This is a composition in six untitled movements. It was written during a period in Cage’s life that was tinged with confusion and sadness, resulting, in large part, from his imminent separation from his wife, Xenia. The title derives from a collection of Irish folktales. The music recounts the dangers of erotic love, the misery of people separating, and the loneliness and terror one may experience when love becomes unhappy. The piano preparation is moderately elaborate and each of the work’s six movements has a different rhythmic structure.
Comment from John Cage Trust
The rhythmic structure of the individual movements is expressed in the length of the phrases. John Cage decided for each individual movement how many bars a phrase lasts, and then consistently maintained this length throughout the entire movement. In the notes, the end of a phrase is always indicated by a double bar instead of a single bar line. This said, the first movement consists of 10 phrases of 10 bars each, the second movement of 6 phrases of 6 bars each, the third of 12 phrases of 12 bars each, and so on.
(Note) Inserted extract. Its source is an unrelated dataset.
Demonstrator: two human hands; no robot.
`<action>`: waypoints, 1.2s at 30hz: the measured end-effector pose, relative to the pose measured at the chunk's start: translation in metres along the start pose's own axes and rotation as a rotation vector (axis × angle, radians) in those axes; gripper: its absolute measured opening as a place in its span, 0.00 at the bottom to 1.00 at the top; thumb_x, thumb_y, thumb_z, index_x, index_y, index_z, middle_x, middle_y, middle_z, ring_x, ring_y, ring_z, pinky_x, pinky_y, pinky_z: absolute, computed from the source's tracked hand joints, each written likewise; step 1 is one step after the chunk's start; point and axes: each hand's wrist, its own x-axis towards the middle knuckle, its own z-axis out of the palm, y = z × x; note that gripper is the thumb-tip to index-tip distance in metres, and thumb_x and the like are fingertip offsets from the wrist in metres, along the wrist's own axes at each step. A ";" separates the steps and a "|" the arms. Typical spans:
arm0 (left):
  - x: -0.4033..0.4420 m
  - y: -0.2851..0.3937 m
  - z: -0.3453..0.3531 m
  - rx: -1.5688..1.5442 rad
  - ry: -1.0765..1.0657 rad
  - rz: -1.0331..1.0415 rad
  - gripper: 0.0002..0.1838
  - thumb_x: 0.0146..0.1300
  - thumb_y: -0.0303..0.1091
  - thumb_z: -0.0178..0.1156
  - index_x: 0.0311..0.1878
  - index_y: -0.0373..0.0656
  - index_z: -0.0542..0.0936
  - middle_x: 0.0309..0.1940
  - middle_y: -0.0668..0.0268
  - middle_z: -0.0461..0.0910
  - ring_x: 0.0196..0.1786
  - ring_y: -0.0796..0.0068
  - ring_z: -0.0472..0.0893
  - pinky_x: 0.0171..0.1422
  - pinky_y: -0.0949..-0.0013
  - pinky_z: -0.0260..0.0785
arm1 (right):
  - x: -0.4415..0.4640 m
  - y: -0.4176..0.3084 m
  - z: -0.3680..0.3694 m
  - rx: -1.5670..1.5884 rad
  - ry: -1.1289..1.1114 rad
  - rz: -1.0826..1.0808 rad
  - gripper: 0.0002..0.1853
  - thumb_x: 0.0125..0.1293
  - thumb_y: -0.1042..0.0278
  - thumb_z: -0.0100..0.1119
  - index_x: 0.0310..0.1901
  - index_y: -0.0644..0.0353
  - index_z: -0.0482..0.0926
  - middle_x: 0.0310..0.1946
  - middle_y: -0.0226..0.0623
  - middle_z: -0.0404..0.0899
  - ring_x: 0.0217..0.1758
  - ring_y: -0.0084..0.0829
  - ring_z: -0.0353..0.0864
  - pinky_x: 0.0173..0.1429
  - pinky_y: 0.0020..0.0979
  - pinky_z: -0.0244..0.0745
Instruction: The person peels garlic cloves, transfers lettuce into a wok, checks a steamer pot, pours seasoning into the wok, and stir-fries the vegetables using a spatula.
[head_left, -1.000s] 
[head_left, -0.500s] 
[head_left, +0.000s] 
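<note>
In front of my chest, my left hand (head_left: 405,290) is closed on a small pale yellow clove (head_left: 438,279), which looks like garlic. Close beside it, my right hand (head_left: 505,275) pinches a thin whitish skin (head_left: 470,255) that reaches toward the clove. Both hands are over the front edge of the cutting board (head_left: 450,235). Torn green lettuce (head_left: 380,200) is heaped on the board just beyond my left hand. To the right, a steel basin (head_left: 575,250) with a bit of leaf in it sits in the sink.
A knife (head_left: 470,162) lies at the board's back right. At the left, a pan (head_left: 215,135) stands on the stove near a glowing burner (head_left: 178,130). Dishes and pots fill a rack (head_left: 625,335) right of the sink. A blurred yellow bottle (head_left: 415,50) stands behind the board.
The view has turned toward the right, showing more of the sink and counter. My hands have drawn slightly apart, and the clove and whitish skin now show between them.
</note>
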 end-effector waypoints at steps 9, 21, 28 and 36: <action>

Each time I revisit Cage’s pieces for prepared piano, I am fascinated anew by the exotic sound world achieved through relatively simple means. I find it wonderful that the actually pragmatic idea of imitating the sounds of a percussion ensemble by preparing the piano using erasers, window insulation tape, nuts, metal screws and wooden dowels opens the sonic window so wide in the direction of microtonality.